Transcriptome analysis of HSV1-infected HaCaT cells
RNA sequencing was performed in collaboration with BGI Europe Genome Center (Copenhagen, Denmark) following the standard operational procedure as described before(14). Briefly, the quality of total RNA was checked using the Agilent 2100 bioanalyzer. To construct the sequencing library for MGIseq-2000, approximately 1 μg of polyA enriched RNA was used for library construction using the MGIEasy RNA Directional Library Prep Kit (MGI Tech). Next, paired-end sequencing with 100 cycles was performed using the MGISEQ-2000 sequencing instrument, according to the manufacturer’s instructions. We generated an average of 63 million raw reads for each sample. The clean RNA reads were first aligned to the hg19 UCSC RefSeq (RNA sequences, GRCh37) using bowtie2 at first. To map the transcripts from the viruses, the unmapped reads were then aligned to the coding sequence of the human herpesvirus 1 (KOS strain). The expression of human genes and virus genes were performed by transforming mapped transcript reads to TPM using RSEM(15). The normalized expression were estimated and normalized by DEseq2. Differentially expressed genes were defined as genes with fold change over two-folds and adjusted P-value less than 0.001 using DESeq2.
RNA sequencing files generated for analysis of HaCaT cells infected with HSV in the presence or absence of 4-OI have been deposited to the data depository database (CNGBdb, https://db.cngb.org) with the following accession number : CNP0001039.

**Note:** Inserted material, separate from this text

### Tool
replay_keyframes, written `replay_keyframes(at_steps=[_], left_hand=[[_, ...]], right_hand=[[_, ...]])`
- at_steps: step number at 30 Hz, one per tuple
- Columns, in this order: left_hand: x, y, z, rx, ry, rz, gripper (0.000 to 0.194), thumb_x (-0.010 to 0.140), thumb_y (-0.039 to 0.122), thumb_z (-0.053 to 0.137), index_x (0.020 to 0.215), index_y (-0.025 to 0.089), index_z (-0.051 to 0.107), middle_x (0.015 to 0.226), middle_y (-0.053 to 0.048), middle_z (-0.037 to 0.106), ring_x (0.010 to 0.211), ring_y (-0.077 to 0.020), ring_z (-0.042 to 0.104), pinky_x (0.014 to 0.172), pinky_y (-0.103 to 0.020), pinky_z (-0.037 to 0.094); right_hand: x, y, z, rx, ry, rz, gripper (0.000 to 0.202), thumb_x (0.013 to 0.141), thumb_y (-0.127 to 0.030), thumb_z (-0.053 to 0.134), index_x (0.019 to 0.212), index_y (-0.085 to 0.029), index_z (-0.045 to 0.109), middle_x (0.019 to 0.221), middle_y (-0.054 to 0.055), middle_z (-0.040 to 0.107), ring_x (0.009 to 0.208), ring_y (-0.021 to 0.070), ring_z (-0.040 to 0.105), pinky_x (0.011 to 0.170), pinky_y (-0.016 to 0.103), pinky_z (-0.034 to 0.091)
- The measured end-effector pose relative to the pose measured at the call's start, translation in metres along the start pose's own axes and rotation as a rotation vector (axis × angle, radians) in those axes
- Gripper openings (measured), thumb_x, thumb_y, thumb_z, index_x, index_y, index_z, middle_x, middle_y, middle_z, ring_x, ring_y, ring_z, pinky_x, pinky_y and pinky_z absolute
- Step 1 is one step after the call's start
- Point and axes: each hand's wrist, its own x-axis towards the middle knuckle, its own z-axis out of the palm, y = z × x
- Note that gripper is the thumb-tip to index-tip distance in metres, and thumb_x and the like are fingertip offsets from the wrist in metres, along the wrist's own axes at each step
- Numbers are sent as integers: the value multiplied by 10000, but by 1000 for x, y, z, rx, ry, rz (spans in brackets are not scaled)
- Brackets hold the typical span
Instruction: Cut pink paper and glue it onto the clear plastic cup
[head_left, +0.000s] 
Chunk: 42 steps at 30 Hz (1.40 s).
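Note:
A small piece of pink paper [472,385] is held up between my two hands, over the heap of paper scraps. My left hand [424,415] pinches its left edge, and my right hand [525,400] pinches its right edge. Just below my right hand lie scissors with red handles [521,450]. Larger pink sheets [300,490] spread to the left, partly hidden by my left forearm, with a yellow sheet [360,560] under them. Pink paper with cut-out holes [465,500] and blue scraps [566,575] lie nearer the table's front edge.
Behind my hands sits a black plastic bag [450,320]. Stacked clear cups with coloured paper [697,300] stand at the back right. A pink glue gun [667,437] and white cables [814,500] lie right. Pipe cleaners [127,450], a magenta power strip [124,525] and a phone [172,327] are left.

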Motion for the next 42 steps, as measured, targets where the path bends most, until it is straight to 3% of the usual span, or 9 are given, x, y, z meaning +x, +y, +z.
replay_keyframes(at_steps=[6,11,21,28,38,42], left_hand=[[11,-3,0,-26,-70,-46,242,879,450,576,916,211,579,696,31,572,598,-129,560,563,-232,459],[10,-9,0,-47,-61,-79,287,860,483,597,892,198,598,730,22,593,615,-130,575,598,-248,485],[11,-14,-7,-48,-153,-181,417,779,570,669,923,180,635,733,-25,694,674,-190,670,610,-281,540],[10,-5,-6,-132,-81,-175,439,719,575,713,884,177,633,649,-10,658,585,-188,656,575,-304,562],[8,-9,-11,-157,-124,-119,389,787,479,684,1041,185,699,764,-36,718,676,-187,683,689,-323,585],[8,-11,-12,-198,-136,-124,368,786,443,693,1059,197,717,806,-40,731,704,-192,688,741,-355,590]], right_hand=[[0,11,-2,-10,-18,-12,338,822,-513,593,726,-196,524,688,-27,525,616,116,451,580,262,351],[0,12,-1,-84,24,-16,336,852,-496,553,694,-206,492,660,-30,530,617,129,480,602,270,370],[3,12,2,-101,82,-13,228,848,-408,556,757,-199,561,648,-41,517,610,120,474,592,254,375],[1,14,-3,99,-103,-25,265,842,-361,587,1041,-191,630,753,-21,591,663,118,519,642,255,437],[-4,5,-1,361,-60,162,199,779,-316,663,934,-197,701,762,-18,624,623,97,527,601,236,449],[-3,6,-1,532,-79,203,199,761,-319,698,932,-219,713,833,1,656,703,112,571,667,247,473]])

The project was approved by Institutional review boards at Aarhus University Hospital, by the Danish National Committee in Health Research Ethics (1-10-72-80-20) and the Danish Data protection Agency in accordance with the ethical standards of the Helsinki Declaration. Written informed consent was obtained from all study participants.
Values were expressed as the means ± SEM. Graphs and statistics were computed using Graph Pad Prism 7. An unpaired, two-tailed Student's t-test was used to determine significance of the difference between the control and each experimental condition. P values of less than 0.05 were considered statistically significant, ***, p<0.001; **, p<0.01, and *, p<0.05.